- _Task statement_: Return a copy of each line in the listing that includes the word "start".

- _Data provided_:

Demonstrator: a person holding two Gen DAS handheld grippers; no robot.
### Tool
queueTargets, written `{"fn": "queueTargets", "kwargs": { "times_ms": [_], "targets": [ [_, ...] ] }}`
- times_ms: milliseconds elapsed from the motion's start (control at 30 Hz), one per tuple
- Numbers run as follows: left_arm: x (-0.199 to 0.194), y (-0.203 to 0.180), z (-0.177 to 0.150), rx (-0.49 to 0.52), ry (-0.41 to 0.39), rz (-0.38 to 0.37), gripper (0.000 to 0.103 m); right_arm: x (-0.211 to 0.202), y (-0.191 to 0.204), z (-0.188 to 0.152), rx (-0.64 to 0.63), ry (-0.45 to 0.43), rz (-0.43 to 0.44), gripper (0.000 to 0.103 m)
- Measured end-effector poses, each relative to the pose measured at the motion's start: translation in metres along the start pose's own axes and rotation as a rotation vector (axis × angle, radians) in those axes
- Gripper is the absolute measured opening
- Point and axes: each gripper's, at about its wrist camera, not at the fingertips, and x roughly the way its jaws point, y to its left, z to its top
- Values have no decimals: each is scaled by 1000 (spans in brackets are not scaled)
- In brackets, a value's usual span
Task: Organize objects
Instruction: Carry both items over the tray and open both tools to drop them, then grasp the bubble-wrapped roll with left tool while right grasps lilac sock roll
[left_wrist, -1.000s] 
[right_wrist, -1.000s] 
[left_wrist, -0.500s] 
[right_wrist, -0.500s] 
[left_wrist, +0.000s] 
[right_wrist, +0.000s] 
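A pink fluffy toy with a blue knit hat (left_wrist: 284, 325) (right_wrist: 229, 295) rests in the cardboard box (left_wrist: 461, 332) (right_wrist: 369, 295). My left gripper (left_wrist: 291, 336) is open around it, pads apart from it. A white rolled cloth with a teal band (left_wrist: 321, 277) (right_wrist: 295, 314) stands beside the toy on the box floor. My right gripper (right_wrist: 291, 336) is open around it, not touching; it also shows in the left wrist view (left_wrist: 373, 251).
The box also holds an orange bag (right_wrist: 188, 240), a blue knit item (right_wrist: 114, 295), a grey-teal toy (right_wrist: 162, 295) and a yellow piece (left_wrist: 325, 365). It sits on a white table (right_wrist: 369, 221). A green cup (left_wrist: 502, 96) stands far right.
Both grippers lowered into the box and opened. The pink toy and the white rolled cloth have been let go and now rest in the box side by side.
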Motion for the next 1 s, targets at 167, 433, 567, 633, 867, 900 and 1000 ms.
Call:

- _Completed exercise_:
- times_ms: milliseconds elapsed from the motion's start (control at 30 Hz), one per tuple
- Measured end-effector poses, each relative to the pose measured at the motion's start: translation in metres along the start pose's own axes and rotation as a rotation vector (axis × angle, radians) in those axes

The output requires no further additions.